(Data excerpts)
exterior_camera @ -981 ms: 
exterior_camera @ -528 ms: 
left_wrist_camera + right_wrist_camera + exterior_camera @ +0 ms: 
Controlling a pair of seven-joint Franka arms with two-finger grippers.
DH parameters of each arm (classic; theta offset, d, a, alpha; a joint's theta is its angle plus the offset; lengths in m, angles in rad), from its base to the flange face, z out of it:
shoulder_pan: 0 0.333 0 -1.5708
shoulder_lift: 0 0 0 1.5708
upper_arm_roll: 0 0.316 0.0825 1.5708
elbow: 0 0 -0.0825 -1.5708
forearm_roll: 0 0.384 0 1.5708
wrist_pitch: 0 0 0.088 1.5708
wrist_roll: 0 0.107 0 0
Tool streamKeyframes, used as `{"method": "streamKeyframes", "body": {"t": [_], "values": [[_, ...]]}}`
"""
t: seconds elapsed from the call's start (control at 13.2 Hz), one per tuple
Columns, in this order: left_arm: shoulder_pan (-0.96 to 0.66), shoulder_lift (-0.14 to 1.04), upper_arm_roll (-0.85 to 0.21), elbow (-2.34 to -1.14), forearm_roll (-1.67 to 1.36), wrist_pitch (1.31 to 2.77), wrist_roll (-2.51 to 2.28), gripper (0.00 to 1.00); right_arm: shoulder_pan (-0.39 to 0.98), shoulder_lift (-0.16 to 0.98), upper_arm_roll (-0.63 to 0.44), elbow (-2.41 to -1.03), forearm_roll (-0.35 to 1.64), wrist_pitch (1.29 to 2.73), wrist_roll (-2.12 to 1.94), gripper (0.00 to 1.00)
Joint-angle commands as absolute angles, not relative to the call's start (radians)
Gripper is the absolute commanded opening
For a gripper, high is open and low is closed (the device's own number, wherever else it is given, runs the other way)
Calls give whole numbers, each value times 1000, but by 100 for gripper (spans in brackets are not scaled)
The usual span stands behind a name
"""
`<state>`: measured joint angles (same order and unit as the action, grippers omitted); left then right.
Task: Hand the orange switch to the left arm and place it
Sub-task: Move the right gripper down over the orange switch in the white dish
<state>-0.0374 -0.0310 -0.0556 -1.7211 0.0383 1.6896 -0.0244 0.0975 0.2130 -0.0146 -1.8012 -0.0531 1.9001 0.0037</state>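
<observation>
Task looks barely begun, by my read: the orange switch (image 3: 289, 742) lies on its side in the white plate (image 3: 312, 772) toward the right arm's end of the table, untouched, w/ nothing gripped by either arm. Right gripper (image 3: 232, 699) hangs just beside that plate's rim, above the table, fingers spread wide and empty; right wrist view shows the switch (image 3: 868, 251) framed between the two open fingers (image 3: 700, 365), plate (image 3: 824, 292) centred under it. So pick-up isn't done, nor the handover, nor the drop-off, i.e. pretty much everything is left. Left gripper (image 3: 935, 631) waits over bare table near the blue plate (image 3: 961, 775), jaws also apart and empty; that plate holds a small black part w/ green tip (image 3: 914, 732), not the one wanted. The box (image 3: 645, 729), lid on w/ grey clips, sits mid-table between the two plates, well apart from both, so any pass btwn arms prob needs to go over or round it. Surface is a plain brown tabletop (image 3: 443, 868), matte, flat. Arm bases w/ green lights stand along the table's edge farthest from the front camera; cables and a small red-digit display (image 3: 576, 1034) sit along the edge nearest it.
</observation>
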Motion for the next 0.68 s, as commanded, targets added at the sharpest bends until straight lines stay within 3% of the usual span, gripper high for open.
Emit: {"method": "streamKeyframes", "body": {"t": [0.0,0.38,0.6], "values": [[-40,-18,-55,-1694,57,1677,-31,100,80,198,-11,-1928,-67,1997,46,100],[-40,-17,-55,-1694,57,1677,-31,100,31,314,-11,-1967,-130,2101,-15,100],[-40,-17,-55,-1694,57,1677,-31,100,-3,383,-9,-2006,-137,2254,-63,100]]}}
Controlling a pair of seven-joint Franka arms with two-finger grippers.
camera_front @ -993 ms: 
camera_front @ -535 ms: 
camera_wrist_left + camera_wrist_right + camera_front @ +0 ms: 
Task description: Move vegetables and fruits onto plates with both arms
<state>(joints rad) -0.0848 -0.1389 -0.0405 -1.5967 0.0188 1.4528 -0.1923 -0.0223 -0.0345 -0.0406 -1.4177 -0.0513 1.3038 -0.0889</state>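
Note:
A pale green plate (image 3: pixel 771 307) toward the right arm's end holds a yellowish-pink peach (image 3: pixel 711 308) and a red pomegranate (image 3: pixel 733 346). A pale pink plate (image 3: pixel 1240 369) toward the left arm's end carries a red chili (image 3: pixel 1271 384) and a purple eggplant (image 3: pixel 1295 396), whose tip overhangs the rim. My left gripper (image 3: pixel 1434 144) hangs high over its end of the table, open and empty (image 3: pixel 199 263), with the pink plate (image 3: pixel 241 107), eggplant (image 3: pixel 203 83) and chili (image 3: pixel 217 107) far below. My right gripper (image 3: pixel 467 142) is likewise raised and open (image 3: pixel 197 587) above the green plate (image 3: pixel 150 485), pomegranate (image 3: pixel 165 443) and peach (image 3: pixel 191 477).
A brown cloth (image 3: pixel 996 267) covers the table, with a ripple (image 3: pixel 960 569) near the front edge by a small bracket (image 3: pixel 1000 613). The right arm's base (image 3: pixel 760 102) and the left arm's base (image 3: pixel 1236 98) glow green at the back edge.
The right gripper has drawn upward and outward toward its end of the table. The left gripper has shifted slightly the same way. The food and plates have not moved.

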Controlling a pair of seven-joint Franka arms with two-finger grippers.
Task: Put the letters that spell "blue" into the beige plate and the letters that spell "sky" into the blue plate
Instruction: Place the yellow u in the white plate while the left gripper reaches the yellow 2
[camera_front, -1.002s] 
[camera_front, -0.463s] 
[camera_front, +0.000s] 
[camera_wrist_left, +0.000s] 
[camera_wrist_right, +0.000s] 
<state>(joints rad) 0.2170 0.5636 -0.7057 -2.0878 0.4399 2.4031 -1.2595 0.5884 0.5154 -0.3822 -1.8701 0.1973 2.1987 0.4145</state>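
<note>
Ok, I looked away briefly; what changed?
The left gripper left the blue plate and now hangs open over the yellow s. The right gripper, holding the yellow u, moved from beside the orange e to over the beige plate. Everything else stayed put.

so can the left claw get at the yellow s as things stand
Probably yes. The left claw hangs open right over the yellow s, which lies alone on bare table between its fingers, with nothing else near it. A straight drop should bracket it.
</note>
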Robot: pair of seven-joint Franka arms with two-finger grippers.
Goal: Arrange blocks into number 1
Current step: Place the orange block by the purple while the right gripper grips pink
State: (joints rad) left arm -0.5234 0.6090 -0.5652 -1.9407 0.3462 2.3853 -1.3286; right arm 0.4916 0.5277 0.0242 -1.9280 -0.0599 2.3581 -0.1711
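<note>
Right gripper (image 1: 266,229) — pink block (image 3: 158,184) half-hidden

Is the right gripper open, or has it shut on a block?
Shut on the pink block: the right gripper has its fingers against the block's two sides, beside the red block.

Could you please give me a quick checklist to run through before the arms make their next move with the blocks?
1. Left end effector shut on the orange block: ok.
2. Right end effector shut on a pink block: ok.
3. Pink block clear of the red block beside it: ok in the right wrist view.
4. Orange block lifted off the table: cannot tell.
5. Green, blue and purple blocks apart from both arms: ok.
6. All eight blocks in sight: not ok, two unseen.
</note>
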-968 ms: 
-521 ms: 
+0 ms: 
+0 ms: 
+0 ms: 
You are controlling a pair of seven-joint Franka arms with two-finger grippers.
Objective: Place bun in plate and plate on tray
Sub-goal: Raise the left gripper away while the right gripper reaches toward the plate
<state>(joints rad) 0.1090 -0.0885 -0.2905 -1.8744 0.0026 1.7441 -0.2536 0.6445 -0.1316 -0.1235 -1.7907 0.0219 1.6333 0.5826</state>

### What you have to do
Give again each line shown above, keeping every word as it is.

### Written answer
exterior_camera @ -981 ms: 
exterior_camera @ -528 ms: 
left_wrist_camera + right_wrist_camera + exterior_camera @ +0 ms: 
Controlling a pair of seven-joint Franka arms with two-finger grippers.
DH parameters of each arm (classic; theta offset, d, a, alpha; a joint's theta is its angle plus the offset; lengths in m, angles in rad), from its base to the flange face, z out of it:
shoulder_pan: 0 0.333 0 -1.5708
shoulder_lift: 0 0 0 1.5708
upper_arm_roll: 0 0.316 0.0825 1.5708
elbow: 0 0 -0.0825 -1.5708
forearm_roll: 0 0.384 0 1.5708
wrist_pitch: 0 0 0.088 1.5708
wrist_roll: 0 0.107 0 0
Tool streamKeyframes, used as `{"method": "streamKeyframes", "body": {"t": [_], "values": [[_, ...]]}}`
"""
t: seconds elapsed from the call's start (control at 13.2 Hz), one per tuple
Columns, in this order: left_arm: shoulder_pan (-0.96 to 0.66), shoulder_lift (-0.14 to 1.04), upper_arm_roll (-0.85 to 0.21), elbow (-2.34 to -1.14), forearm_roll (-1.67 to 1.36), wrist_pitch (1.31 to 2.77), wrist_roll (-2.51 to 2.28), gripper (0.00 to 1.00); right_arm: shoulder_pan (-0.39 to 0.98), shoulder_lift (-0.16 to 0.98), upper_arm_roll (-0.63 to 0.44), elbow (-2.41 to -1.03), forearm_roll (-0.35 to 1.64), wrist_pitch (1.29 to 2.73), wrist_roll (-2.12 to 1.94), gripper (0.00 to 1.00)
Joint-angle commands as absolute angles, not relative to the call's start (radians)
Gripper is the absolute commanded opening
For a gripper, high is open and low is closed (the device's own number, wherever else it is given, runs the other way)
Calls give whole numbers, each value times 1000, but by 100 for gripper (spans in brackets are not scaled)
The usual span stands behind a name
"""
`<state>`: measured joint angles (same order and unit as the action, grippers omitted); left then right.
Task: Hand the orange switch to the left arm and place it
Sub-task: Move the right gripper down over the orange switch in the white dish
<state>-0.0374 -0.0310 -0.0556 -1.7211 0.0383 1.6896 -0.0244 0.0975 0.2130 -0.0146 -1.8012 -0.0531 1.9001 0.0037</state>
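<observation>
Task looks barely begun, by my read: the orange switch (image 3: 289, 742) lies on its side in the white plate (image 3: 312, 772) toward the right arm's end of the table, untouched, w/ nothing gripped by either arm. Right gripper (image 3: 232, 699) hangs just beside that plate's rim, above the table, fingers spread wide and empty; right wrist view shows the switch (image 3: 868, 251) framed between the two open fingers (image 3: 700, 365), plate (image 3: 824, 292) centred under it. So pick-up isn't done, nor the handover, nor the drop-off, i.e. pretty much everything is left. Left gripper (image 3: 935, 631) waits over bare table near the blue plate (image 3: 961, 775), jaws also apart and empty; that plate holds a small black part w/ green tip (image 3: 914, 732), not the one wanted. The box (image 3: 645, 729), lid on w/ grey clips, sits mid-table between the two plates, well apart from both, so any pass btwn arms prob needs to go over or round it. Surface is a plain brown tabletop (image 3: 443, 868), matte, flat. Arm bases w/ green lights stand along the table's edge farthest from the front camera; cables and a small red-digit display (image 3: 576, 1034) sit along the edge nearest it.
</observation>
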Motion for the next 0.68 s, as commanded, targets added at the sharpest bends until straight lines stay within 3% of the usual span, gripper high for open.
Emit: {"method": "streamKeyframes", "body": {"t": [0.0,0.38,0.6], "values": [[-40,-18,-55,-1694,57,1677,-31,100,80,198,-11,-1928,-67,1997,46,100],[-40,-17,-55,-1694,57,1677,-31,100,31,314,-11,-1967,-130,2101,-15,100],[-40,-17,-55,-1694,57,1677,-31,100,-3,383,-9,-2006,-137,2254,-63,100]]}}
Controlling a pair of seven-joint Franka arms with two-finger grippers.
camera_front @ -993 ms: 
camera_front @ -535 ms: 
camera_wrist_left + camera_wrist_right + camera_front @ +0 ms: 
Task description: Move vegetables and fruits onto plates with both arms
<state>(joints rad) -0.0848 -0.1389 -0.0405 -1.5967 0.0188 1.4528 -0.1923 -0.0223 -0.0345 -0.0406 -1.4177 -0.0513 1.3038 -0.0889</state>
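Note:
A pale green plate (image 3: pixel 771 307) toward the right arm's end holds a yellowish-pink peach (image 3: pixel 711 308) and a red pomegranate (image 3: pixel 733 346). A pale pink plate (image 3: pixel 1240 369) toward the left arm's end carries a red chili (image 3: pixel 1271 384) and a purple eggplant (image 3: pixel 1295 396), whose tip overhangs the rim. My left gripper (image 3: pixel 1434 144) hangs high over its end of the table, open and empty (image 3: pixel 199 263), with the pink plate (image 3: pixel 241 107), eggplant (image 3: pixel 203 83) and chili (image 3: pixel 217 107) far below. My right gripper (image 3: pixel 467 142) is likewise raised and open (image 3: pixel 197 587) above the green plate (image 3: pixel 150 485), pomegranate (image 3: pixel 165 443) and peach (image 3: pixel 191 477).
A brown cloth (image 3: pixel 996 267) covers the table, with a ripple (image 3: pixel 960 569) near the front edge by a small bracket (image 3: pixel 1000 613). The right arm's base (image 3: pixel 760 102) and the left arm's base (image 3: pixel 1236 98) glow green at the back edge.
The right gripper has drawn upward and outward toward its end of the table. The left gripper has shifted slightly the same way. The food and plates have not moved.
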
Controlling a pair of seven-joint Franka arms with two-finger grippers.
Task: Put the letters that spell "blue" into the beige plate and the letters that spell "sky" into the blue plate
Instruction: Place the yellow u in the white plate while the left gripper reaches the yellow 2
[camera_front, -1.002s] 
[camera_front, -0.463s] 
[camera_front, +0.000s] 
[camera_wrist_left, +0.000s] 
[camera_wrist_right, +0.000s] 
<state>(joints rad) 0.2170 0.5636 -0.7057 -2.0878 0.4399 2.4031 -1.2595 0.5884 0.5154 -0.3822 -1.8701 0.1973 2.1987 0.4145</state>
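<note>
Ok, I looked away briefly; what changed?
The left gripper left the blue plate and now hangs open over the yellow s. The right gripper, holding the yellow u, moved from beside the orange e to over the beige plate. Everything else stayed put.

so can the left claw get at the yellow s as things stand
Probably yes. The left claw hangs open right over the yellow s, which lies alone on bare table between its fingers, with nothing else near it. A straight drop should bracket it.
</note>
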Robot: pair of seven-joint Franka arms with two-finger grippers.
Goal: Arrange blocks into number 1
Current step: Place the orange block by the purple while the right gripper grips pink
State: (joints rad) left arm -0.5234 0.6090 -0.5652 -1.9407 0.3462 2.3853 -1.3286; right arm 0.4916 0.5277 0.0242 -1.9280 -0.0599 2.3581 -0.1711
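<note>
Right gripper (image 1: 266,229) — pink block (image 3: 158,184) half-hidden

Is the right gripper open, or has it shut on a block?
Shut on the pink block: the right gripper has its fingers against the block's two sides, beside the red block.

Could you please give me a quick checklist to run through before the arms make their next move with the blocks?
1. Left end effector shut on the orange block: ok.
2. Right end effector shut on a pink block: ok.
3. Pink block clear of the red block beside it: ok in the right wrist view.
4. Orange block lifted off the table: cannot tell.
5. Green, blue and purple blocks apart from both arms: ok.
6. All eight blocks in sight: not ok, two unseen.
</note>
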-968 ms: 
-521 ms: 
+0 ms: 
+0 ms: 
+0 ms: 
You are controlling a pair of seven-joint Franka arms with two-finger grippers.
Objective: Place bun in plate and plate on tray
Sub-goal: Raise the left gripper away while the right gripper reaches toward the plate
<state>(joints rad) 0.1090 -0.0885 -0.2905 -1.8744 0.0026 1.7441 -0.2536 0.6445 -0.1316 -0.1235 -1.7907 0.0219 1.6333 0.5826</state>

There's no more to the output.